◆ REQUIRED WORK
Exclude pictures and give again exactly the lines of the listing, beginning with its first line and ending with the one that contains "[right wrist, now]".

*** DATA PROVIDED ***

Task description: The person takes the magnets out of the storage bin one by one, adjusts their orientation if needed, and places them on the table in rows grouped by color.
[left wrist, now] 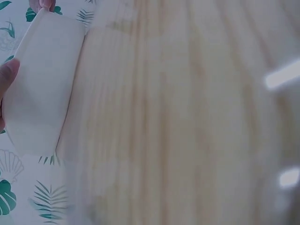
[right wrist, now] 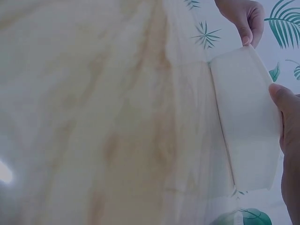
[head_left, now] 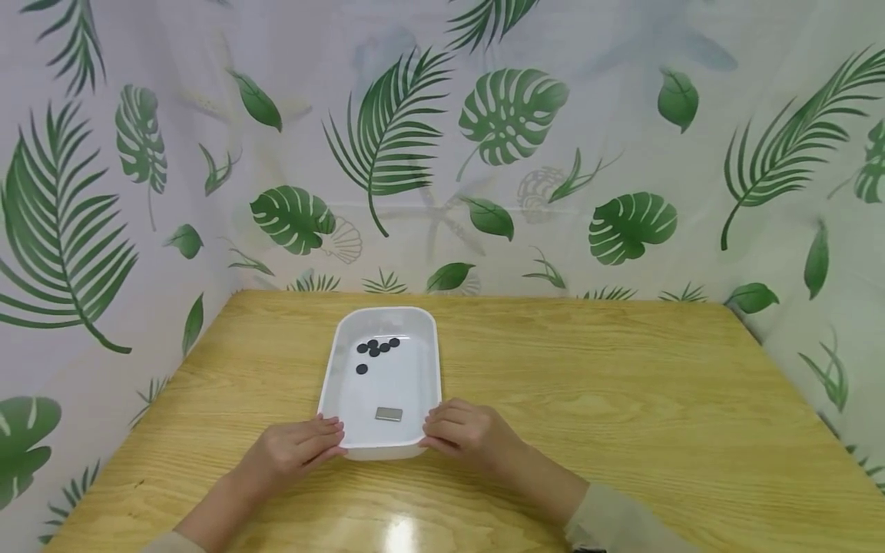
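A white rectangular tray (head_left: 387, 388) with rounded corners sits on the wooden table, left of its middle. Several small black discs (head_left: 362, 369) lie inside toward its far end, and a small silvery-grey rectangular piece (head_left: 389, 415) lies near its front. My left hand (head_left: 293, 447) grips the near left corner, fingers over the rim. At the near right corner my right hand (head_left: 473, 434) holds the rim the same way. Both wrist views show the tray's outer wall (left wrist: 47, 70) with a thumb (right wrist: 280, 96) against it just below the rim.
The wooden table (head_left: 622, 407) extends well to the right of the tray. Behind it and along both sides hangs a pale cloth (head_left: 429, 253) printed with green leaves. Light reflects off the table's front edge area.
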Motion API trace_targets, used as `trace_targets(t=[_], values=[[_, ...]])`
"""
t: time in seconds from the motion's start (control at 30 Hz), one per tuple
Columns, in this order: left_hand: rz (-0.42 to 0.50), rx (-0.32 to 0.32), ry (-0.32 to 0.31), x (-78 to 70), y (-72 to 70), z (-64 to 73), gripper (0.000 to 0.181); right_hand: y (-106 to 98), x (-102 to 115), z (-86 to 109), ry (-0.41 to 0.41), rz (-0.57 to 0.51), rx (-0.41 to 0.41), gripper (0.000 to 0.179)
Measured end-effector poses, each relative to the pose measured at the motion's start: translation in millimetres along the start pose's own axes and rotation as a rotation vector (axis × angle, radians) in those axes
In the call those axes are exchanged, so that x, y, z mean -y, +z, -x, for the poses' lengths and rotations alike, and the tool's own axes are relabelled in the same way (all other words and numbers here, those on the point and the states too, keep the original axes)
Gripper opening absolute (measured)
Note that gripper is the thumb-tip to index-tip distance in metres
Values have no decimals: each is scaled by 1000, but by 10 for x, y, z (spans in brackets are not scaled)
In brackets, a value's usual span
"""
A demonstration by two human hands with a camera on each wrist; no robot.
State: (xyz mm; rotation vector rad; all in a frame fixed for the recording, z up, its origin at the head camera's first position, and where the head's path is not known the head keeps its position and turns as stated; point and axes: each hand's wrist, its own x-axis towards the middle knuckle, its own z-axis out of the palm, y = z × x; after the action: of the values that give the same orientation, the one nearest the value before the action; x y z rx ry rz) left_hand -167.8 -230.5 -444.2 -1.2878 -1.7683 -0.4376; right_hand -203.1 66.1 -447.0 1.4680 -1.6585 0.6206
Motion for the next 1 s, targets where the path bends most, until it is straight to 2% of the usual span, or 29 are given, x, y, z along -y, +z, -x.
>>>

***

◆ ANSWER BOX
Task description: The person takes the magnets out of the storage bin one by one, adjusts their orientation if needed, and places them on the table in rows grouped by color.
[left wrist, now] 
[right wrist, now] 

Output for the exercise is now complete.